余談になりますが、帰国後に日本のオンライン学会に参加したら、海外学会と比べてポスター会場が圧倒的に盛り上がっていました。もちろん時差の有無などの違いの影響もあるのですが、しっかりポスターに参加する日本人の真面目さを感じましたね。

3 コロナ下での生活

昨年もずっとコロナ下での生活でした、こんなに長引くとは大半の人は想像しなかったのではないでしょうか。結局滞在期間の半分以上がコロナ下でした、コロナ許すまじ。とはいえ、ワクチンが広まってからの米国は、日本に比べて社会がかなり楽観ムードになっていたように感じます。
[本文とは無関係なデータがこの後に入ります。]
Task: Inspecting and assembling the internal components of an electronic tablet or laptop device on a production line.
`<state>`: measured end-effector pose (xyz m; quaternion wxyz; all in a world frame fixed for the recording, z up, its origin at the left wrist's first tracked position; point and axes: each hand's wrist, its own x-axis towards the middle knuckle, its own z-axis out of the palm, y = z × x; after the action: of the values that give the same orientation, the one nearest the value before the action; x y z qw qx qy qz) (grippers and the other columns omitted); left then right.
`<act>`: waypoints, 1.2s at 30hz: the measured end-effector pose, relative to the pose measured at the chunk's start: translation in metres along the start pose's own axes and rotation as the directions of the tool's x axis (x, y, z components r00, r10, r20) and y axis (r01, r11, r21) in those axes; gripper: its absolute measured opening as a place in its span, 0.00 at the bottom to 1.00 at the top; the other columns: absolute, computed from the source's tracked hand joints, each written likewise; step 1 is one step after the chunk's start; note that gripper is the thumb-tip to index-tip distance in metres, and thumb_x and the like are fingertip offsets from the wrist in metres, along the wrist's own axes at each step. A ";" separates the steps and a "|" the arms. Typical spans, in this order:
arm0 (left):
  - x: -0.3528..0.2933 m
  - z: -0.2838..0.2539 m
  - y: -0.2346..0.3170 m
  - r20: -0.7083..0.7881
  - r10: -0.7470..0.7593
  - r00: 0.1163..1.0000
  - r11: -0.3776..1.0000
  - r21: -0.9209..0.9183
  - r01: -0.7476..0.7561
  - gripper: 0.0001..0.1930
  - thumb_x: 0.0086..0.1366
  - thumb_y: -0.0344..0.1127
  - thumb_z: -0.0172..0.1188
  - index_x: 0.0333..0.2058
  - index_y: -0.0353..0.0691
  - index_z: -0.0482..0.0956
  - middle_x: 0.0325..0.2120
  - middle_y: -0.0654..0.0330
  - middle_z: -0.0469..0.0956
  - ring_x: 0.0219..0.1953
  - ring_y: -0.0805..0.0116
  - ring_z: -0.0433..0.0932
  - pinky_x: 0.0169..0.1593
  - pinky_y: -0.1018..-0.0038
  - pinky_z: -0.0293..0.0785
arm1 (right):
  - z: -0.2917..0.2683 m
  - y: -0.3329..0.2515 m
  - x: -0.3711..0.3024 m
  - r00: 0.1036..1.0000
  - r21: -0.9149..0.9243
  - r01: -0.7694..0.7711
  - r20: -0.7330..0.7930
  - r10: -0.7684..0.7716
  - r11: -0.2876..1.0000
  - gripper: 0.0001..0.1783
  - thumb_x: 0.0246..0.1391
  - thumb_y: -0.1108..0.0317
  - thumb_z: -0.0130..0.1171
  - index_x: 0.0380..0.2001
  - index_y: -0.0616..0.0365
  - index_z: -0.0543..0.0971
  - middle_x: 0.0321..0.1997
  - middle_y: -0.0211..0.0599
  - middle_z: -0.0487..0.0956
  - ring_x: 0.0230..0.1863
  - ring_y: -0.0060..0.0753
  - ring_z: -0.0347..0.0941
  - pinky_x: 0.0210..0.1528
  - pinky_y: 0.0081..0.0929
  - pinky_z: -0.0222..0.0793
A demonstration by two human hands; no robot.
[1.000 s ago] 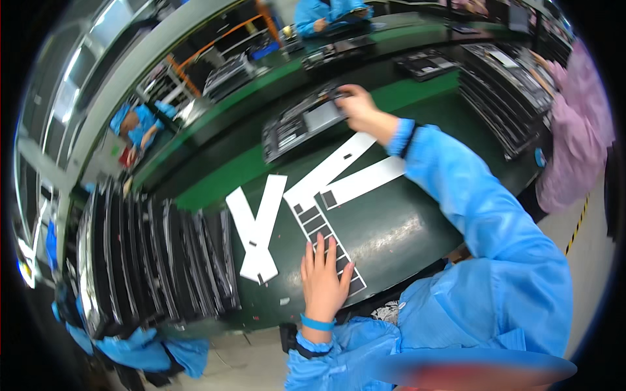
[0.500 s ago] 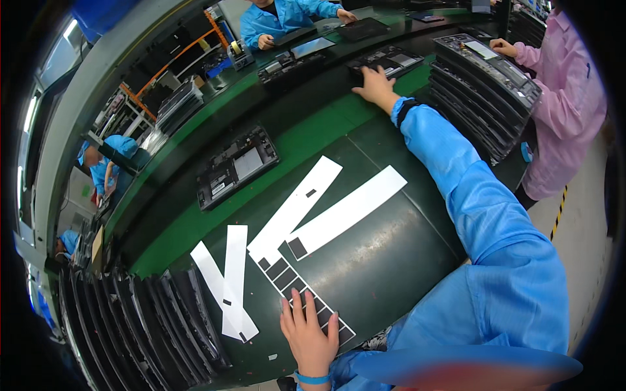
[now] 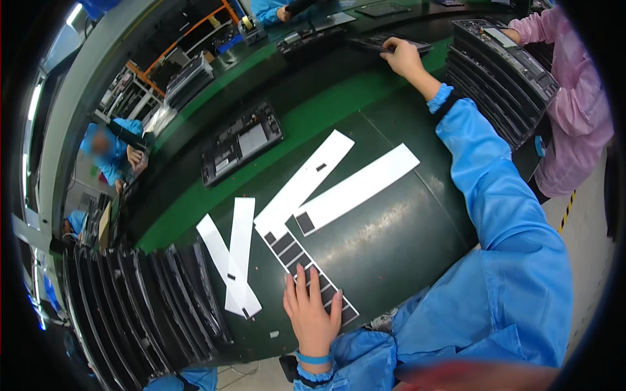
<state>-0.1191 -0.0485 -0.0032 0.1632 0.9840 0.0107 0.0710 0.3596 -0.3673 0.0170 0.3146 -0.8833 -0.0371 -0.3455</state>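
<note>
My left hand (image 3: 314,313) lies flat with fingers outstretched on a white backing strip of black adhesive pads (image 3: 287,251), at the near middle of the dark worktop. Far out to the right, my right hand (image 3: 405,58) grips the near edge of a dark laptop base (image 3: 372,42); the fingertips are partly hidden. Beyond my left hand, two broad white strips (image 3: 368,182) spread apart, one ending in a black pad (image 3: 304,223). Two narrower white strips (image 3: 242,228) cross each other to the left.
Another open laptop base (image 3: 244,140) sits on the green line. Dark panels stand in a row (image 3: 143,313) at near left. A tall stack of laptop parts (image 3: 495,85) rises at right, beside a pink-sleeved person (image 3: 577,124). Blue-clad co-workers (image 3: 107,153) sit across the line.
My right hand has closed from spread fingers onto the laptop base's near edge. The base now looks tilted and flatter in view. My left hand stays on the pad strip.
</note>
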 end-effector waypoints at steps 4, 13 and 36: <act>-0.004 -0.012 0.002 -0.067 -0.025 0.997 1.000 -0.017 0.024 0.27 0.59 0.39 0.60 0.57 0.38 0.70 0.65 0.46 0.56 0.67 0.40 0.50 0.67 0.50 0.45 | -0.063 -0.068 -0.051 0.989 0.111 0.065 0.124 -0.079 0.992 0.16 0.44 0.62 0.69 0.37 0.55 0.81 0.34 0.47 0.81 0.38 0.49 0.78 0.43 0.38 0.72; 0.078 -0.041 0.076 0.365 0.083 0.927 -0.099 -0.923 0.372 0.39 0.65 0.49 0.58 0.65 0.33 0.51 0.64 0.41 0.56 0.65 0.49 0.58 0.65 0.56 0.57 | -0.173 -0.143 -0.162 0.937 0.345 0.078 0.294 -0.187 0.935 0.12 0.46 0.70 0.66 0.34 0.64 0.78 0.28 0.34 0.78 0.31 0.22 0.72 0.37 0.22 0.69; 0.040 -0.021 0.014 0.495 0.108 0.862 -0.390 -0.777 0.495 0.18 0.64 0.24 0.50 0.53 0.26 0.66 0.47 0.48 0.75 0.46 0.58 0.79 0.52 0.65 0.77 | -0.227 -0.090 -0.297 0.722 0.672 -0.683 0.680 0.128 0.287 0.28 0.57 0.71 0.54 0.60 0.65 0.63 0.64 0.49 0.66 0.54 0.27 0.71 0.55 0.21 0.68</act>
<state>-0.0828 -0.0536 0.0261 0.8997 0.3905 0.1005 -0.1672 -0.0244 -0.3824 0.0042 0.7931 -0.6021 -0.0583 0.0711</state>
街の人口は2020年と比べて明らかに増えましたし、10月からの秋学期には大学内にも人が戻り、対面での研究室ミーティングも再開していました。飛行機を使う人の数も夏頃にはかなり戻っていて、私もロサンゼルスまで大谷選手を見に行ったりしました。生で見る大谷選手は体格も大きくナイスガイでした! ちなみに、夏のロサンゼルスの球場での陽射しはとても強く、日焼け止めを塗り忘れた場所が数ヶ月間赤いままでした……カリフォルニアでは日焼けに気をつけましょう。
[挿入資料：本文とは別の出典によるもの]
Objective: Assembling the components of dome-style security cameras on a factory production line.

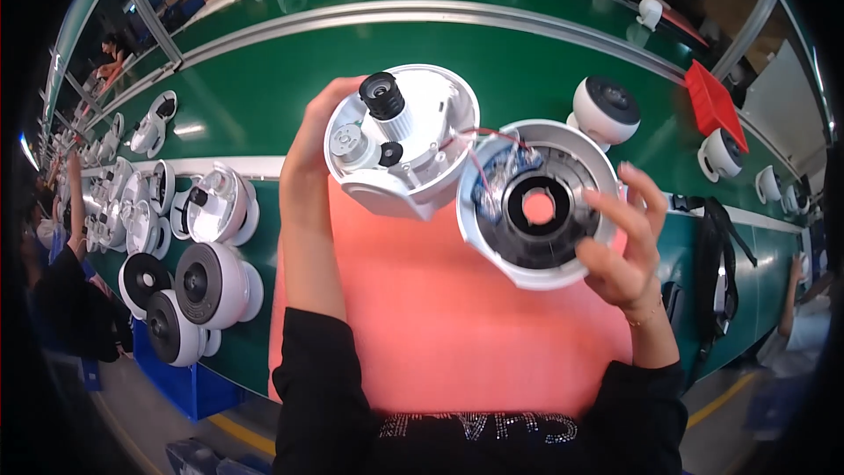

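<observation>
My left hand [314, 123] grips the outer side of a white round camera housing half [422, 114]. In it I see a black lens barrel [382, 95] standing up, a round silver motor [350, 144] and white plastic walls. My right hand [635, 242] is at the right rim of the matching shell half [501, 259], fingers curled over its edge. That shell is black inside, with a round hole in the middle and a small circuit board [505, 178] at its left. Thin red wires [488, 133] link the two halves. Both are held above a pink mat [413, 325].
At left, several white-and-black camera units [211, 286] crowd the green bench, above a blue bin [207, 391]. One assembled camera [607, 110] stands beyond the right shell. Farther right are a red tray [714, 104] and a black strap [714, 273]. Other people sit along the line.
</observation>
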The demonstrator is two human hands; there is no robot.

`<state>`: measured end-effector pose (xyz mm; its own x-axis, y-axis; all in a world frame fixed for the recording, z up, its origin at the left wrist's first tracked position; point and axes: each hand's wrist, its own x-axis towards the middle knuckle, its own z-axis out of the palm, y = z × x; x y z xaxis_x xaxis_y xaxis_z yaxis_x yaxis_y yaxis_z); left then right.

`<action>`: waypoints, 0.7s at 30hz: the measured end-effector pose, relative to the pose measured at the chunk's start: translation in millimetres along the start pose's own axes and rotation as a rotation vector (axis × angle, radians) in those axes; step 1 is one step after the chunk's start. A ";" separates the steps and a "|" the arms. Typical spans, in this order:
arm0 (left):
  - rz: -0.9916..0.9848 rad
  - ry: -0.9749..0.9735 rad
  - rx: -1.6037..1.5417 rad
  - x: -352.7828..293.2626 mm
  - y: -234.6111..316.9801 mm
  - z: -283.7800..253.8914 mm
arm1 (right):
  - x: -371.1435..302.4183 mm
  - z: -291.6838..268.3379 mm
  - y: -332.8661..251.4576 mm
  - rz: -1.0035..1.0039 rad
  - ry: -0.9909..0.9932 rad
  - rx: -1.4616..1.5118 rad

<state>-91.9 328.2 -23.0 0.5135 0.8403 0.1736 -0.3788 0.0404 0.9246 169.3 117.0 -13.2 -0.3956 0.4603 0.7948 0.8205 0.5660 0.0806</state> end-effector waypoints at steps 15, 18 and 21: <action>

コロナ直前に計画して頓挫した南米行きが果たせなかったのが心残りですが、生きていればそのうち機会はあるでしょう。

4 振り返って

米国生活を振り返って思うのが、まず「行ってみれば意外とどうにかなる」ということ。渡米前は「英語力も大してないし、機械学習での研究実績があるわけでもないし、下手をしたら実績0でトボトボ帰ってくることになるのでは」と実はかなりネガティブモードになったりしていましたが、しっかりと成果を残すことができました。結果論と言えばそれまでですが、行かなければ何も始まらなかったわけで・・・

また、それ以上に感じたのが人との縁・繋がりの大事さです。コロナ下での一人での渡米、おまけに車がないので遠出もおいそれとできない環境。人との繋がりがなかったら早々に気が滅入っていたと思います。研究室のメンバー、そして現地で知り合った友人たちには心からの感謝を伝えたいです。
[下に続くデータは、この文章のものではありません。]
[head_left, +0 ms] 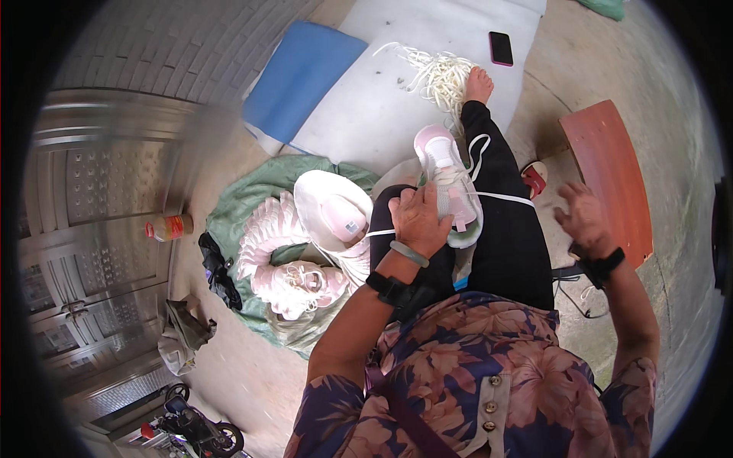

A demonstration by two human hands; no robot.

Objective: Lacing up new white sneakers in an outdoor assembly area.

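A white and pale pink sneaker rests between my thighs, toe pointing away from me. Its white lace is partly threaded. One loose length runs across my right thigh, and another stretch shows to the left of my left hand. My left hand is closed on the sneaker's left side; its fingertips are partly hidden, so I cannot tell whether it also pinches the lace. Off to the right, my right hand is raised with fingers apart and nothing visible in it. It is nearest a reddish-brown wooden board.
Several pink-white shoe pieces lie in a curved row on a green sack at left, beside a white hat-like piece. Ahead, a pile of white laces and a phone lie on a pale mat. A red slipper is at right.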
下の写真は、帰国間際に研究室で開催されたパーティで撮った、Stefano先生との1枚。研究の要点をスパッと見抜いて適切なアドバイスをくれたり、稚拙な私の論文草稿を数段階ブラッシュアップしてくれたり、さまざまな点で助けられました。人柄も素晴らしく最高の先生でした。

5 おわりに

帰ってきて数ヶ月経ちますが、スタンフォードでの時間は振り返っても夢のようでした。長期間このような経験を積ませてくれた会社・関係者の皆様に感謝いたします。そして、幸運にも研究成果を残せたこともあり、引き続きスタンフォードに研究員を送ることが決まりました。海外でも活躍できるような研究を行いたいという意欲のある方をMTECではいつでもお待ちしております。